Fischer Mareike, Galla Michelle, Herbst Lina, Steel Mike
Department for Mathematics and Computer Science, Ernst-Moritz-Arndt University, Greifswald, Germany.
Allan Wilson Centre, University of Canterbury, Christchurch, New Zealand.
Mol Phylogenet Evol. 2014 Nov;80:165-8. doi: 10.1016/j.ympev.2014.07.010. Epub 2014 Jul 29.
Applying a method to reconstruct a phylogenetic tree from random data provides a way to detect whether that method has an inherent bias towards certain tree 'shapes'. For maximum parsimony, applied to a sequence of random 2-state data, each possible binary phylogenetic tree has exactly the same distribution for its parsimony score. Despite this pleasing and slightly surprising symmetry, some binary phylogenetic trees are more likely than others to be a most parsimonious (MP) tree for a sequence of k such characters, as we show.
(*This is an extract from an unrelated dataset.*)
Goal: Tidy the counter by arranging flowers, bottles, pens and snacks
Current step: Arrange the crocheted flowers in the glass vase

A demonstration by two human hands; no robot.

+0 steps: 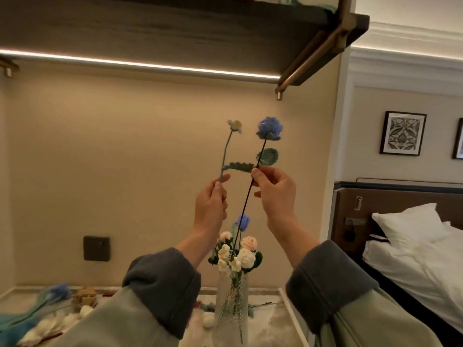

For k=2, and unrooted binary trees on six taxa, any tree with a caterpillar shape has a higher chance of being an MP tree than any tree with a symmetric shape. On the other hand, if we take any two binary trees, on any number of taxa, we prove that this bias between the two trees vanishes as the number of characters k grows. However, again there is a twist: MP trees on six taxa for k=2 random binary characters are more likely to have certain shapes than a uniform distribution on binary phylogenetic trees predicts. Moreover, this shape bias appears, from simulations, to be more pronounced for larger values of k.
应用一种从随机数据重建系统发育树的方法,提供了一种检测该方法是否对某些树“形状”存在固有偏差的途径。对于应用于随机二态数据序列的最大简约法,每个可能的二叉系统发育树的简约得分分布完全相同。尽管存在这种令人愉悦且略显意外的对称性,但正如我们所展示的,对于k个这样的字符序列,某些二叉系统发育树比其他树更有可能成为最简约(MP)树。对于k = 2以及六个分类单元上的无根二叉树,任何具有毛毛虫形状的树成为MP树的机会都比任何具有对称形状的树更高。另一方面,如果我们取任意两个二叉树,无论分类单元数量多少,我们证明随着字符数量k的增加,这两棵树之间的这种偏差会消失。然而,又有一个转折:对于k = 2的随机二态字符,六个分类单元上的MP树比二叉系统发育树上的均匀分布预测更有可能具有某些形状。此外,从模拟结果来看,这种形状偏差对于更大的k值似乎更为明显。